▸ Problem: Output every record exactly, and nothing more.
#### Task data ####
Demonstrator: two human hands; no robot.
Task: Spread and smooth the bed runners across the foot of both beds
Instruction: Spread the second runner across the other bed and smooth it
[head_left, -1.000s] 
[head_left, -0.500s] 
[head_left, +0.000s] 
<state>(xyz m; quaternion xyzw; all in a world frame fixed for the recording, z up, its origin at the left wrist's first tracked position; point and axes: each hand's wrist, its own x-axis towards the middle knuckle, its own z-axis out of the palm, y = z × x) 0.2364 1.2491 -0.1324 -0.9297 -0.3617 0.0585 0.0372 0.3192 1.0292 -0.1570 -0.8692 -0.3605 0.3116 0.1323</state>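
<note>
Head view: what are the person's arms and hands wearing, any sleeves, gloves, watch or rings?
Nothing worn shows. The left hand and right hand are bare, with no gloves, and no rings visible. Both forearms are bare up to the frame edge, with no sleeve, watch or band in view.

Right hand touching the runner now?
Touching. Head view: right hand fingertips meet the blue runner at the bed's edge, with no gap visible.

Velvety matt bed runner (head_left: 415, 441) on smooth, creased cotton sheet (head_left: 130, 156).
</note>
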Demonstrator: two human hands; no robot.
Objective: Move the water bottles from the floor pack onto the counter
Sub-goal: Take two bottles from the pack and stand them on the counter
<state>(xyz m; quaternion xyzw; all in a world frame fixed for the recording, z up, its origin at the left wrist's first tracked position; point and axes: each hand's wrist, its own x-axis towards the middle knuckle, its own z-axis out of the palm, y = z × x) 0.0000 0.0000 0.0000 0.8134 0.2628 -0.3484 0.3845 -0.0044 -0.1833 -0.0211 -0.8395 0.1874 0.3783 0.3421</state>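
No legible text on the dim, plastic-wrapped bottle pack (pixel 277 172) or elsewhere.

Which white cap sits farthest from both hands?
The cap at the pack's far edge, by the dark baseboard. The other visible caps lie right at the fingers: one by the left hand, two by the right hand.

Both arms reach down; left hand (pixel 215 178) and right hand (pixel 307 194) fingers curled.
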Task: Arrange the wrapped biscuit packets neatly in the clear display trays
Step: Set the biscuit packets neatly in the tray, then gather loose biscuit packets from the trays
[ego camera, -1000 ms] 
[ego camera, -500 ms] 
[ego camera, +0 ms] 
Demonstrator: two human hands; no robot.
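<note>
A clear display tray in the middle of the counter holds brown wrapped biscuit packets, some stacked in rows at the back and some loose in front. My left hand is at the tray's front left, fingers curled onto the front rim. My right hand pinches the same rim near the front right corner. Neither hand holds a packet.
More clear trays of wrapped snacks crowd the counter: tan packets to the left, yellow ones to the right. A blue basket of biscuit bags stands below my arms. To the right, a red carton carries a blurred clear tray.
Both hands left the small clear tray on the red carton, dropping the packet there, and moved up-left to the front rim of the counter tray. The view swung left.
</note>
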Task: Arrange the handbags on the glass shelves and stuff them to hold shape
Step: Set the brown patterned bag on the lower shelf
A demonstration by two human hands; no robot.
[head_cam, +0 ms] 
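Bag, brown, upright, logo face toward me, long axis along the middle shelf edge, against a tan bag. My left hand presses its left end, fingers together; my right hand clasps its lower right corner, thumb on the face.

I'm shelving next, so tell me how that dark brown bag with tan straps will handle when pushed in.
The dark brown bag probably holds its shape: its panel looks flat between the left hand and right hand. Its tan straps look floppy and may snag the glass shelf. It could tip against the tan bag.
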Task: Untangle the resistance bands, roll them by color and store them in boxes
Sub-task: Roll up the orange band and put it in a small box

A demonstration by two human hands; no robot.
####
▸ Answer to the problem:
Demonstrator: two human hands; no robot.
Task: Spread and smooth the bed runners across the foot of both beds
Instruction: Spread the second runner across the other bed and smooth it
[head_left, -1.000s] 
[head_left, -0.500s] 
[head_left, +0.000s] 
<state>(xyz m; quaternion xyzw; all in a world frame fixed for the recording, z up, its origin at the left wrist's first tracked position; point and axes: each hand's wrist, its own x-axis towards the middle knuckle, its own z-axis out of the palm, y = z × x) 0.2364 1.2491 -0.1324 -0.9297 -0.3617 0.0585 0.0372 0.3192 1.0292 -0.1570 -0.8692 -0.3605 0.3116 0.1323</state>
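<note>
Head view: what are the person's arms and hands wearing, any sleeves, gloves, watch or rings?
Nothing worn shows. The left hand and right hand are bare, with no gloves, and no rings visible. Both forearms are bare up to the frame edge, with no sleeve, watch or band in view.

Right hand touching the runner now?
Touching. Head view: right hand fingertips meet the blue runner at the bed's edge, with no gap visible.

Velvety matt bed runner (head_left: 415, 441) on smooth, creased cotton sheet (head_left: 130, 156).
</note>
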Demonstrator: two human hands; no robot.
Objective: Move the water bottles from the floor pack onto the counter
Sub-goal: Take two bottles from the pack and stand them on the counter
<state>(xyz m; quaternion xyzw; all in a world frame fixed for the recording, z up, its origin at the left wrist's first tracked position; point and axes: each hand's wrist, its own x-axis towards the middle knuckle, its own z-axis out of the palm, y = z × x) 0.0000 0.0000 0.0000 0.8134 0.2628 -0.3484 0.3845 -0.0044 -0.1833 -0.0211 -0.8395 0.1874 0.3783 0.3421</state>
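No legible text on the dim, plastic-wrapped bottle pack (pixel 277 172) or elsewhere.

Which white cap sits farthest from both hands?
The cap at the pack's far edge, by the dark baseboard. The other visible caps lie right at the fingers: one by the left hand, two by the right hand.

Both arms reach down; left hand (pixel 215 178) and right hand (pixel 307 194) fingers curled.
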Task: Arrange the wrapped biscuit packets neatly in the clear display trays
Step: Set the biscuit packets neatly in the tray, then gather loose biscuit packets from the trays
[ego camera, -1000 ms] 
[ego camera, -500 ms] 
[ego camera, +0 ms] 
Demonstrator: two human hands; no robot.
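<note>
A clear display tray in the middle of the counter holds brown wrapped biscuit packets, some stacked in rows at the back and some loose in front. My left hand is at the tray's front left, fingers curled onto the front rim. My right hand pinches the same rim near the front right corner. Neither hand holds a packet.
More clear trays of wrapped snacks crowd the counter: tan packets to the left, yellow ones to the right. A blue basket of biscuit bags stands below my arms. To the right, a red carton carries a blurred clear tray.
Both hands left the small clear tray on the red carton, dropping the packet there, and moved up-left to the front rim of the counter tray. The view swung left.
</note>
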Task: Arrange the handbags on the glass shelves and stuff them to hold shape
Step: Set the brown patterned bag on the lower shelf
A demonstration by two human hands; no robot.
[head_cam, +0 ms] 
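Bag, brown, upright, logo face toward me, long axis along the middle shelf edge, against a tan bag. My left hand presses its left end, fingers together; my right hand clasps its lower right corner, thumb on the face.

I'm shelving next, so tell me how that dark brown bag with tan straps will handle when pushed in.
The dark brown bag probably holds its shape: its panel looks flat between the left hand and right hand. Its tan straps look floppy and may snag the glass shelf. It could tip against the tan bag.
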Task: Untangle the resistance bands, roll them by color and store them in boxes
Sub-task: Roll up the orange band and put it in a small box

A demonstration by two human hands; no robot.

The output above is complete.